In our Humpty-Dumpty era
(when the emperor has no clothes and truth is the “enemy of the people”),
perhaps it makes sense that comedians have become the best political, social,
and economic reporters. Now add Kal Penn
(best known as “Kumar,” but also an Obama White House appointee) to the familiar
quartet of Daily Show alums – Stephen Colbert, John Oliver, Samantha
Bee, Hasan Minhaj – with the series This Giant Beast that is the Global
Economy (AMZ). He teams with
director Adam McKay, of The Big Short, Vice, and Succession, to
cover various topics in eight hour-long episodes, from some of which I actually
learned things (“The Rubber Episode” in particular), even though by the end I’d
wearied of the flip tone and repetitious gags.
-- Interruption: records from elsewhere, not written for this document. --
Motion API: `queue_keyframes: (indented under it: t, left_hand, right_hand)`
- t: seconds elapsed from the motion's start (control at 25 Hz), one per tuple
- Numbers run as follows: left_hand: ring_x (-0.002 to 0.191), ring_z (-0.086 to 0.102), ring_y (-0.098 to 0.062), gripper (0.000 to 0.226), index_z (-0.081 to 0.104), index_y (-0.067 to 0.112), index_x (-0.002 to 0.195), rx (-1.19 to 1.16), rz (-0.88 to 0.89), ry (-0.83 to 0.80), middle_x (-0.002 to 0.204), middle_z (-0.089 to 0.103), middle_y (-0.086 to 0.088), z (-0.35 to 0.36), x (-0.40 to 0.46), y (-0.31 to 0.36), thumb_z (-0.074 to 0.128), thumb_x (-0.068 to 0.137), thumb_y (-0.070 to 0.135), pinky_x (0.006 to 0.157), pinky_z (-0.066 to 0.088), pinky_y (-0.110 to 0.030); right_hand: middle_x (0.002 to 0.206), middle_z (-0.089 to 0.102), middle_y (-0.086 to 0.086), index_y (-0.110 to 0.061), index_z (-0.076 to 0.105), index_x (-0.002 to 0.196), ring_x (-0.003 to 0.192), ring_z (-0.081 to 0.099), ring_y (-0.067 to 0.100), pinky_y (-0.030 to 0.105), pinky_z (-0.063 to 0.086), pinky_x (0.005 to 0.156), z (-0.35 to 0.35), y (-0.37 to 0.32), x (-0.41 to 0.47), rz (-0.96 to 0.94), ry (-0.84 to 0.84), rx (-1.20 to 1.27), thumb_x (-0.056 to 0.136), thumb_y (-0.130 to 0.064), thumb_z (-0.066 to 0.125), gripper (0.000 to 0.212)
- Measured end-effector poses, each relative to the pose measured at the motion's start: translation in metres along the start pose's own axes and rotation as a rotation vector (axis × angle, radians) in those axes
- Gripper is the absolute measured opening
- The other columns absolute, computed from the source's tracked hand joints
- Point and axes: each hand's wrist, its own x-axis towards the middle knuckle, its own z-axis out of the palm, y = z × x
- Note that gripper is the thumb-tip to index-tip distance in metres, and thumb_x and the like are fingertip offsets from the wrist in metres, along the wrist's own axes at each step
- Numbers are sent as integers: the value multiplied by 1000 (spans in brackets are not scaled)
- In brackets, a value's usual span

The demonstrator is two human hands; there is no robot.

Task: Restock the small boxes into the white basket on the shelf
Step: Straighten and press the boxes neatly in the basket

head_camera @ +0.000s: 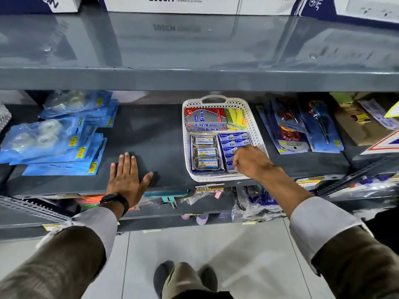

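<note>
We judge the small blue boxes (pixel 234 140) light and stiff — thin card that would dent under a hard squeeze, best pinched by their short sides. They lie in rows in the right half of the white basket (pixel 257 134) on the grey shelf (pixel 151 134), beside three clear-lidded tins (pixel 206 152). Our right hand (pixel 250 159) is curled over the nearest rows, fingers bent down among the boxes; whether it grips one we cannot tell — the knuckles hide it. Our left hand (pixel 127 178) lies flat and spread on bare shelf, holding nothing
</note>
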Motion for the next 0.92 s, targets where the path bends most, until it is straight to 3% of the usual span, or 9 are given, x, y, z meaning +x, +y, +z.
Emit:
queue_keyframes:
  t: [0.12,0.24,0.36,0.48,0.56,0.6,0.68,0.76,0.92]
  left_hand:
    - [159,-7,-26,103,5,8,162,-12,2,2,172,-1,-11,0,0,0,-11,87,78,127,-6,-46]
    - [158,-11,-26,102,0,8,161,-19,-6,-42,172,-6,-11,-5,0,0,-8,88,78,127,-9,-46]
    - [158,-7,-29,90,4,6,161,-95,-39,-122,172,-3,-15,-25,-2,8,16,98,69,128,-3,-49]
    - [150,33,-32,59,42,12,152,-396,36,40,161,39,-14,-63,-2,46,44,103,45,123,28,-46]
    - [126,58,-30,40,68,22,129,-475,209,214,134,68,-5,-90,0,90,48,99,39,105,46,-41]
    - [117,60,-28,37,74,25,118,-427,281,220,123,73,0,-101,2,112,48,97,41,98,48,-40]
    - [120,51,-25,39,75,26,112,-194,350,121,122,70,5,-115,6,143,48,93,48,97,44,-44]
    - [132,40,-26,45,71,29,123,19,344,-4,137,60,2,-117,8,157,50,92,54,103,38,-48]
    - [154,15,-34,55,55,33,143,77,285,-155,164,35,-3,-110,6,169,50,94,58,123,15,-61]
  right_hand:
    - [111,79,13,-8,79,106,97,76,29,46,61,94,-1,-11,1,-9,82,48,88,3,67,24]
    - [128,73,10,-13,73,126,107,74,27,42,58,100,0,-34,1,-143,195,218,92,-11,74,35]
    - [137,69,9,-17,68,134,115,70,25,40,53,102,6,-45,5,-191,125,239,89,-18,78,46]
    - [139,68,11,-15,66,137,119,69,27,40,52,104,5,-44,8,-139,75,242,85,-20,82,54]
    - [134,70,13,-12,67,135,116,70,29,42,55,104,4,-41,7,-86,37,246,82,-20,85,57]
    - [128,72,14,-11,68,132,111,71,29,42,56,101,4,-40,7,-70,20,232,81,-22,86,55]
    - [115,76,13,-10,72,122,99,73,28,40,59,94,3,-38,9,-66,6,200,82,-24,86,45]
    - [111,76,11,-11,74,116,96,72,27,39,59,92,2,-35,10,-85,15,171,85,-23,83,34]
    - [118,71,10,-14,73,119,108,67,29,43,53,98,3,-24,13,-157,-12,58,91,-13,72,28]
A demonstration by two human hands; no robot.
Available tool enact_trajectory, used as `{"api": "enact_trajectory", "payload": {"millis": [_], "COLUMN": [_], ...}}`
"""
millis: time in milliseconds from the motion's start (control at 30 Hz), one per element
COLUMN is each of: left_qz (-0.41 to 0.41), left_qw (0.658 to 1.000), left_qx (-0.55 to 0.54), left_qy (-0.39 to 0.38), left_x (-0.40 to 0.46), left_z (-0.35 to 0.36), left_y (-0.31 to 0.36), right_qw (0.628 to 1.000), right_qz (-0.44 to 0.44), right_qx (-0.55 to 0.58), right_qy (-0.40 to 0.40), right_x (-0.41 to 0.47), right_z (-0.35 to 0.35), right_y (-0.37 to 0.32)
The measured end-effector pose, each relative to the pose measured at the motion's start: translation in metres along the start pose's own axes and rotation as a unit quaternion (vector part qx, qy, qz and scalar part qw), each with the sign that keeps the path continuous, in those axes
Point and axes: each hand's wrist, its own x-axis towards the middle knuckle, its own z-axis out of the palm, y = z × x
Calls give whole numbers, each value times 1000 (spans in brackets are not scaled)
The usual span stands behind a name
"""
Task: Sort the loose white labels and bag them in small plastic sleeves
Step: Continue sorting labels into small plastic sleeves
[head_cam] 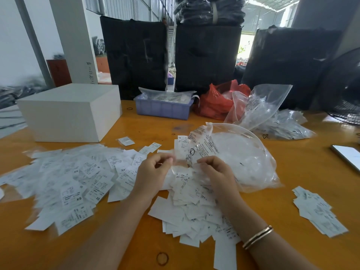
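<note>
Sorting barely begun: left hand (pixel 153 166) and right hand (pixel 212 168) pinch one small plastic sleeve (pixel 183 158) mid-desk, loose labels (pixel 74 178) heaped toward the left edge unbagged.

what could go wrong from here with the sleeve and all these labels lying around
1. Both hands, left hand and right hand, pinch a thin clear sleeve right above the middle pile; a dropped label would probably vanish into it.
2. The left pile nearly touches the middle pile, so sizes may mix.
3. The rubber band near the table edge might get knocked off.
</note>
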Motion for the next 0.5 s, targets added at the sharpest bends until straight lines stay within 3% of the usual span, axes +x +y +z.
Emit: {"api": "enact_trajectory", "payload": {"millis": [100,233,367,500], "left_qz": [-5,16,76,116], "left_qw": [1000,999,997,991], "left_qx": [-5,-24,18,36], "left_qy": [23,25,-4,-59], "left_x": [2,2,-2,-7], "left_z": [0,1,2,2], "left_y": [0,1,2,6], "right_qw": [993,982,981,988], "right_qz": [50,49,41,-35], "right_qx": [103,184,189,147], "right_qy": [-8,7,23,8], "right_x": [1,5,8,6], "right_z": [-5,-8,-9,-9], "right_y": [0,-1,2,-1]}}
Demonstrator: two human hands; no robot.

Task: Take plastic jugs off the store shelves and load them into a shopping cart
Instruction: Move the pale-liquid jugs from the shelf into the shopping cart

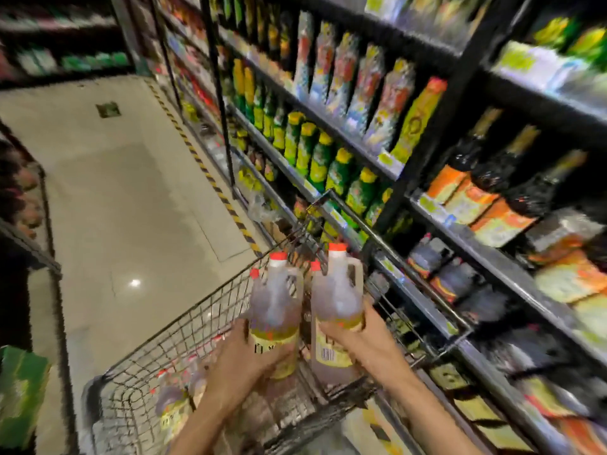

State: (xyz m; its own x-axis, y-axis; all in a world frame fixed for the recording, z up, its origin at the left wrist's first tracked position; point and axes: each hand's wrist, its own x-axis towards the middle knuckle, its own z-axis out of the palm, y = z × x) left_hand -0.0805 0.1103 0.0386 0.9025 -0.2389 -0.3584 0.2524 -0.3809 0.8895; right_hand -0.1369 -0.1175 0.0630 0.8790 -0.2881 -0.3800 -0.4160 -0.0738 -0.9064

I liked Velvet Buzzsaw (MC-61,
NFX) more than Nocturnal Animals or The Square, which is not
saying a hell of a lot, but I understandably get drawn into films about the
art-world business of galleries and museums.
While the other two are horrors, this is a flat-out horror movie. As in Nightcrawler,
Jake Gyllenhaal teams up with director Dan Gilroy, but where the earlier film
was genuinely creepy and disturbing, this one devolves into slap-happy gore. What starts as satiric winds up as silly. Still, it’s a sleek and knowing portrait of a
slice of LA life, but nothing I’d recommend.
There’s a lot to be said for
Steven Soderbergh’s latest on-the-fly production High Flying Bird (MC-78,
NFX ), but I’m not going to say you should see it, unless
you have a particular interest in the business of the NBA, and its relationship
to slavery. Provocative, funny, and
well-acted, this film suffers from an absence of actual basketball, as the
canny agent played by Andre Holland (who comes over from Moonlight,
along with its screenwriter) schemes for his clients during a league
lockout. Soderbergh’s D-I-Y approach,
shooting on an iPhone, reflects the themes of the film and takes the camera to
unexpected places, but doesn’t look all that great, and while the story is
worth telling, the dialogue is a little stagey and comes across as agitprop. “The revolt of the black athlete,” indeed.